Scan Statistics#

Scan statistics, as described in Priebe et al., is the generic method that computes a statistic for the neighborhood of each node in the graph, and looks for anomalies in those statistics. In this workflow, we implement a specific version of scan statistics where we compute the number of edges in the subgraph induced by the one-hop neighborhood of each node $u$ in the graph. It turns out that this statistic is equal to the number of triangles that node $u$ participates in plus the degree of $u$. Thus, we are able to implement scan statistics by making relatively minor modifications to our existing Gunrock triangle counting (TC) application.

Summary of Results#

Scan statistics applied to static graphs fits perfectly into the Gunrock framework. Using a combination of ForAll and Intersection operations, we outperform the parallel OpenMP CPU reference by up to 45.4 times speedup on the small Enron graph (provided as part of the HIVE workflows) and up to a 580 times speedup on larger graphs that feature enough computation to saturate the throughput of the GPU.

Algorithm: Scan Statistics#

Input is an undirected graph w/o self-loops.

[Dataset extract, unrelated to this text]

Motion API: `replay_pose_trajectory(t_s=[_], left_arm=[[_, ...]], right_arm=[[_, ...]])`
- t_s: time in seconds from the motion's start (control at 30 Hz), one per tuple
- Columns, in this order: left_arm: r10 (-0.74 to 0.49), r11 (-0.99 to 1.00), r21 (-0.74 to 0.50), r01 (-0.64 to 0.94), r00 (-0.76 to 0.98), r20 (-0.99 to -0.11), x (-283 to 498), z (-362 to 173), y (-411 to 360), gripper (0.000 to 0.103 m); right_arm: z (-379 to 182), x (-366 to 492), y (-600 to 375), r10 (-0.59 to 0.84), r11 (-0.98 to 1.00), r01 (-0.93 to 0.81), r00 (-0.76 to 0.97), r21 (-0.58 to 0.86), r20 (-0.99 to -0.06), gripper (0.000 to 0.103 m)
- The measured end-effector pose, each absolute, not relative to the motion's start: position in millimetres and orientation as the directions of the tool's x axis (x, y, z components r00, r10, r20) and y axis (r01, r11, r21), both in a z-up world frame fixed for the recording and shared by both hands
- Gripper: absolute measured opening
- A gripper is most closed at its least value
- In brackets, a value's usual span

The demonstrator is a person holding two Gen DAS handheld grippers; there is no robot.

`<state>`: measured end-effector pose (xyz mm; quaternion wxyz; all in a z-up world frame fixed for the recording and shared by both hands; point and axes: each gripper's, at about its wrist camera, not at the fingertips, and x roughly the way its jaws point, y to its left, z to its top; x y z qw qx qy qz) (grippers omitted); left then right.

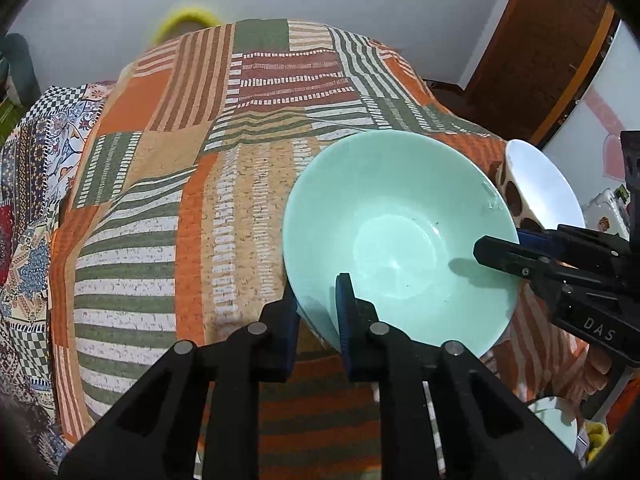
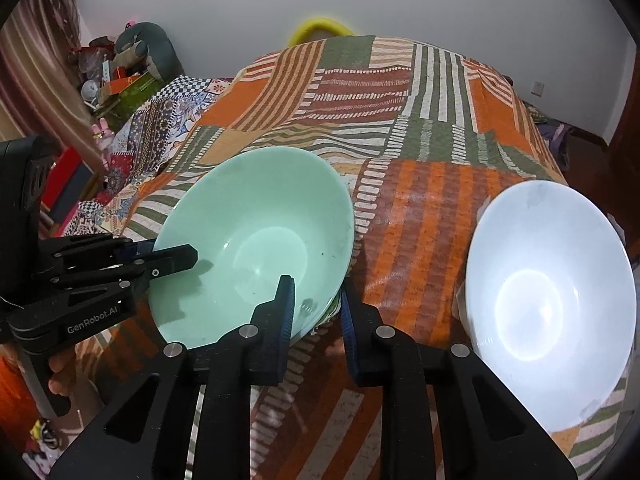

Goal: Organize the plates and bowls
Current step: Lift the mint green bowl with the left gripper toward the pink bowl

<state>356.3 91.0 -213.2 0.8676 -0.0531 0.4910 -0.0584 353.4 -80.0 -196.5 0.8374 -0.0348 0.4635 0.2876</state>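
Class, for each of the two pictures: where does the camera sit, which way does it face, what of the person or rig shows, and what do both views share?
Left wrist: sits on the left gripper, facing forward over the green bowl; right gripper enters from the right.
Right wrist: sits on the right gripper, facing the green bowl and white bowl; left gripper and a bit of hand show at left.
Shared: green bowl, white bowl, patterned cloth.

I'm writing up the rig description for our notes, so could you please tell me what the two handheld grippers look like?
Both are matte black plastic with angular linkage arms joined by round silver pins, and ribbed dark blue pads line the fingers. The left gripper carries white "GenRobot.AI" lettering on its side, seen from the right wrist camera; the right gripper shows white letters "DAS" on its side. No cables or sleeves are visible.
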Motion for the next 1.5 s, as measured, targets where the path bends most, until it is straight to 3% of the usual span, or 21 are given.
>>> replay_pose_trajectory(t_s=[0.97,1.5], left_arm=[[-0.147,0.985,-0.170,0.023,0.622,-0.769,204.5,-127.6,92.6,0.016],[-0.103,0.985,-0.167,-0.042,0.638,-0.763,118.7,-121.7,116.4,0.016]], right_arm=[[-134.3,246.8,-83.5,0.530,0.783,-0.572,0.408,0.244,-0.744,0.020],[-130.3,182.2,-59.2,0.573,0.736,-0.629,0.381,0.251,-0.725,0.020]])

scan_stats = [len(graph.neighbors(u)) for u in graph.nodes]
for (u, v) in graph.edges:
    if u < v:
        u_neibs = graph.neighbors(u)
        v_neibs = graph.neighbors(v)
        for shared_neib in intersect(u_neibs, v_neibs):
            scan_stats[shared_neib] += 1
return argmax([scan_stats(node) for node in graph.nodes])

Summary of Gunrock implementation#

max_scan_stat = -1
node = -1
src_node_ids[nodes]
scan_stats[nodes]

ForAll (src_node_ids, scan_stats): fill scan_stats with the degree of each node.
Intersection (src_node_ids, scan_stats): intersect neighboring nodes of both
  nodes of each edge; add 1 to scan_stats[common_node] for each common_node
  we get from the intersection.

return [scan_stats]

How To Run This Application on DARPA’s DGX-1#

Prereqs/input#

git clone --recursive https://github.com/gunrock/gunrock \
    -b dev-refactor
cd gunrock/tests/ss/
make clean && make

Running the application#

Application specific parameters:

Example command-line:

./bin/test_ss_main_10.0_x86_64 \
    --graph-type=market \
    --graph-file=./enron.mtx \
        --undirected --num_runs=10

Output#

The output of this app is an array of uint values: the scan statistics values for each node. The output file will be in .txt format with the aforementioned values.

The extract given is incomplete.